Витя и Сережа уехали на Дон в начале декабря ст.ст. Сережа решил во что бы то ни стало, несмотря на свой юный возраст (ему было только 16 лет), поступить в Добровольческую армию. Витя уже давно числился в ней, служа в ее харьковском секретном бюро. В Добровольческую армию поступил и Наташин жених Л.А. Запорожец. 16-летний Сергунька еще летом надоедал своей матери просьбами отпустить его в добровольцы. А теперь, когда он переехал на Дон, его уже никак невозможно было удержать: он готов был на самые отчаянные шаги. Надя наконец сдалась и отпустила его. Он поступил вольноопределяющимся в артиллерию. Для подготовки его отправили из Новочеркасска в Армавир. Обо всем этом я и Миша узнали лишь много времени спустя, потому что с прибытием на Украину большевиков сообщения с Доном надолго прекратились.
-----
Витя и Сережа уехали на Дон не вместе, а порознь: сначала Сережа, а потом, дня через три, Витя. Сережа уехал вечером. Это были очень снежные дни. Снег валил в таком изобилии, что в городе приостановилось движение трамваев, а поезда приходили с большими опозданиями. С севера, где происходили военные действия, не прибывало никаких поездов, кроме военных. Слабые украинские (петлюровские) отряды постепенно отступали перед многочисленною армией большевиков. Фронт зловеще все более приближался к Харькову. Но выстрелов еще не было слышно. Из Харькова поспешно вывозилось военное имущество. Немцы эвакуировались самостоятельно, и от них в Харькове остались небольшие части, занимавшие по городу караулы у своих штабов и военных складов.
Сережу на вокзал проводил Миша. Домой он вернулся к ужину и был очень расстроен и сумрачен. Вся наша "бассейнская коммуна" ужинала в столовой, когда в передней раздался звонок. Отпереть пошел Викентий. Вскоре из передней раздался его голос: "Дядя Сережа! Посмотри-ка, кто к тебе приехал!" Я выбежал из-за стола в переднюю и увидел там Димушку Солового. Он был в солдатской папахе, в солдатской шинели и с солдатским вещевым мешком за плечами. Весь он был обильно запушен снегом. Я страшно был рад увидеть его: я считал ведь его уже погибшим в чрезвычайке.
Он стряхнул с себя снег, разделся и прошел к нам в столовую.

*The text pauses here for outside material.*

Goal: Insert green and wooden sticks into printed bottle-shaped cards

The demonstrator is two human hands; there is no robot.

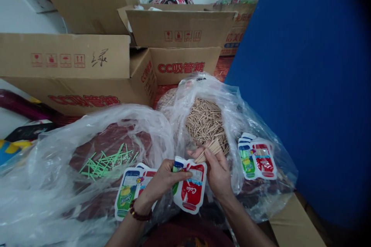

Утолив свой голод, он рассказал мне все: и как он вместе с Сашей сидел в тюрьме, каких они там насмотрелись ужасов (на их глазах заключенных часто уводили на расстрел), как их "выпустили" по амнистии к годовщине 25 октября, продержав, впрочем, после этого в тюрьме еще месяц с лишком; как после этого он решил немедленно удирать в Добровольческую армию, а Саша, опасно заболевший еще в тюрьме, остался в Москве с сестрой и матерью. Передал мне поклоны от Трубецких, от С.А., от Стази. Потом рассказал, с какими трудностями, с чужим паспортом, под видом возвращающегося на родину военнопленного, он пробрался через фронт у Белгорода, где его чуть не задержали, и как потом пешком в страшную метель, утопая по колени в снегу, он добрался до Харькова.